WHAT TO WORK ON: Quote the material below exactly as written, from the first line to the line that holds "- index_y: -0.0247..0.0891", endpoints included.

........

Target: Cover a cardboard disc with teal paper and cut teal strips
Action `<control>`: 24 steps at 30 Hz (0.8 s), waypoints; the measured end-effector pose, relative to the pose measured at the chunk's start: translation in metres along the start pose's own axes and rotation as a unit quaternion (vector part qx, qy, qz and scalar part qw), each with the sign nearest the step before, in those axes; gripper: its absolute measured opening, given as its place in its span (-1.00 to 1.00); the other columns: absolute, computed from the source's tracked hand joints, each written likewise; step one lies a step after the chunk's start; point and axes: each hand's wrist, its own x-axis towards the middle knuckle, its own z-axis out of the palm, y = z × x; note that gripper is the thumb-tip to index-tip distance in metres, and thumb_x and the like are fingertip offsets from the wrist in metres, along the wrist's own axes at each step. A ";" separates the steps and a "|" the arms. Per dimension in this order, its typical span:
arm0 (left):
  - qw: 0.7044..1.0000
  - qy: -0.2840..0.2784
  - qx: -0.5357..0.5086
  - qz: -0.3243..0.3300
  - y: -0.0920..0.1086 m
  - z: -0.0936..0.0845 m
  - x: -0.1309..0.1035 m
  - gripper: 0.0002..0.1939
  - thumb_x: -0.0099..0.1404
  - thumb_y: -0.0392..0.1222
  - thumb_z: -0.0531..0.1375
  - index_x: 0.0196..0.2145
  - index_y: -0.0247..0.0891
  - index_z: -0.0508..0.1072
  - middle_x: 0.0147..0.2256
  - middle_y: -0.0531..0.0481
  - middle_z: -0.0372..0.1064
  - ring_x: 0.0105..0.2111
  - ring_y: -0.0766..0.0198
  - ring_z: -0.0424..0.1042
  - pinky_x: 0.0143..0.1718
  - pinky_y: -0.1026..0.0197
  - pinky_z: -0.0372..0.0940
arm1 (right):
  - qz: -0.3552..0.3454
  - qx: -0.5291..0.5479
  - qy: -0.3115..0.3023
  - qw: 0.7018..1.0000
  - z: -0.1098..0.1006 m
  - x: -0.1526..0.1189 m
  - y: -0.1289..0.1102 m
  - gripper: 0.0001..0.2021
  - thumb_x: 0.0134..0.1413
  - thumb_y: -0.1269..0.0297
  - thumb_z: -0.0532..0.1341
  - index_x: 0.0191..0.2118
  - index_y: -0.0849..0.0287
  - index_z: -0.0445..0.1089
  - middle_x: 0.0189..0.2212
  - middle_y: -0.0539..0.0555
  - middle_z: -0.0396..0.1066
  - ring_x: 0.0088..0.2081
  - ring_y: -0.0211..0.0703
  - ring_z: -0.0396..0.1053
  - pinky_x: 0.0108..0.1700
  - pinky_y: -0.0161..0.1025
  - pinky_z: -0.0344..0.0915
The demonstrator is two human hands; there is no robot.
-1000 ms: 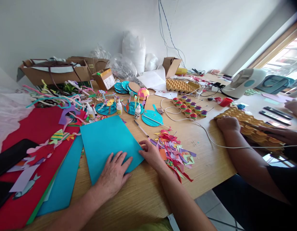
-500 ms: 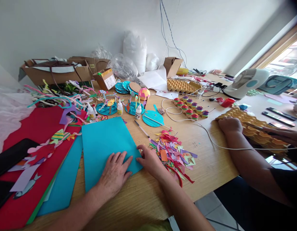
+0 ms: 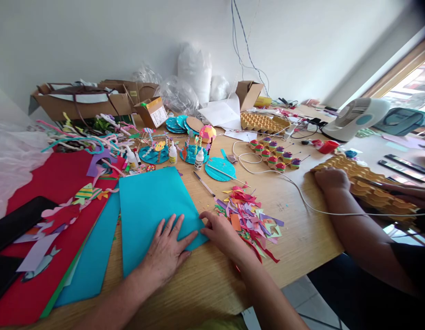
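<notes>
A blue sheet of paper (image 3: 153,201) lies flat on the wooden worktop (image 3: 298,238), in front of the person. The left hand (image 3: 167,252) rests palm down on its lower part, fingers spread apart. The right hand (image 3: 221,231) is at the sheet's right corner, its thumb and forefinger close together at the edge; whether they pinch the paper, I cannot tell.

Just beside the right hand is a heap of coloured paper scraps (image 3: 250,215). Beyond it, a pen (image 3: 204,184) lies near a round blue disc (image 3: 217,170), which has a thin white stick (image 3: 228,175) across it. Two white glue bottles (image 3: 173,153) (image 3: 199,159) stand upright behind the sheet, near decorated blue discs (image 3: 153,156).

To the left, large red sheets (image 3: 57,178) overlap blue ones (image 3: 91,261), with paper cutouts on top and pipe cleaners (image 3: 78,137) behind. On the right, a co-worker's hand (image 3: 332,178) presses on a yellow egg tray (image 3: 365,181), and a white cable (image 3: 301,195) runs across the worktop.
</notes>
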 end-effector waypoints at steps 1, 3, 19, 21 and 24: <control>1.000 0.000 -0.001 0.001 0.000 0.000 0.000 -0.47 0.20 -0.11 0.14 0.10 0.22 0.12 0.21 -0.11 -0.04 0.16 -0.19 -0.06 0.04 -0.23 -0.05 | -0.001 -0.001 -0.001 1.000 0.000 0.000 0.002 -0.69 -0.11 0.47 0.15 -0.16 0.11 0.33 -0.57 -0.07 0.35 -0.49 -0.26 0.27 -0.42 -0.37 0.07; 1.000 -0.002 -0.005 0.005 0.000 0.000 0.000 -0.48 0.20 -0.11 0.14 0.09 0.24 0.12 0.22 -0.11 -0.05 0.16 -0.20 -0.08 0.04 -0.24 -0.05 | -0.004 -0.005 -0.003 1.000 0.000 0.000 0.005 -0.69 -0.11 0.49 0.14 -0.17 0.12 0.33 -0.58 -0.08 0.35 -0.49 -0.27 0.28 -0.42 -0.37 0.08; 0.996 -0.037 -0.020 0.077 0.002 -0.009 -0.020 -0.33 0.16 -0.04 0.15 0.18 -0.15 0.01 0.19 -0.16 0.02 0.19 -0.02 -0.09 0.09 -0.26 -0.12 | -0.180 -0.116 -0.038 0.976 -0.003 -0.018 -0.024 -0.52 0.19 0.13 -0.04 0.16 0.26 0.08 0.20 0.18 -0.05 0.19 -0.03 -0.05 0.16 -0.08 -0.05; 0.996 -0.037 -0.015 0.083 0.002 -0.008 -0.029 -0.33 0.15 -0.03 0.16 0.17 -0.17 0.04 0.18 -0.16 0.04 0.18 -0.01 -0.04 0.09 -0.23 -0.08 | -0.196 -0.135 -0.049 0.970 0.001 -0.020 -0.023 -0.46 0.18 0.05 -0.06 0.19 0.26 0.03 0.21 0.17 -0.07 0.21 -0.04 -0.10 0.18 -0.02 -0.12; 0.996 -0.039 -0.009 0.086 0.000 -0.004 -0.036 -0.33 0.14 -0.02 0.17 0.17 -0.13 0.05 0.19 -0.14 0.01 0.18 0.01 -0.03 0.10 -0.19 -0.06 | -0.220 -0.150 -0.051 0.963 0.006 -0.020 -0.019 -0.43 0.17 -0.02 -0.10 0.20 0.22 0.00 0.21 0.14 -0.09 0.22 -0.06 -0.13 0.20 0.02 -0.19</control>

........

PROBLEM SOLUTION:
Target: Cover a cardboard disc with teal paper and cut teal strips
Action `<control>`: 24 steps at 30 Hz (0.8 s), waypoints; the measured end-effector pose, relative to the pose measured at the chunk's start: translation in metres along the start pose's own axes and rotation as a unit quaternion (vector part qx, qy, qz and scalar part qw), each with the sign nearest the step before, in those axes; gripper: its absolute measured opening, given as its place in its span (-1.00 to 1.00); the other columns: absolute, computed from the source's tracked hand joints, each written likewise; step one lies a step after the chunk's start; point and axes: each hand's wrist, its own x-axis towards the middle knuckle, its own z-axis out of the palm, y = z × x; note that gripper is the thumb-tip to index-tip distance in metres, and thumb_x and the like are fingertip offsets from the wrist in metres, along the wrist's own axes at each step. A ";" separates the steps and a "|" the arms. Per dimension in this order, its typical span:
arm0 (left):
  - qw: 0.7044..1.0000
  - qy: -0.2840..0.2784
  - qx: -0.5357..0.5086
  - qz: -0.3243..0.3300
  - y: -0.0920..0.1086 m
  - z: -0.0936..0.0845 m
  - x: -0.1309..0.1035 m
  - gripper: 0.0002..0.1939
  - thumb_x: -0.0099..0.1404
  - thumb_y: -0.0392..0.1222
  - thumb_z: -0.0531..0.1375
  - index_x: 0.0196..0.2145
  - index_y: -0.0247..0.0891

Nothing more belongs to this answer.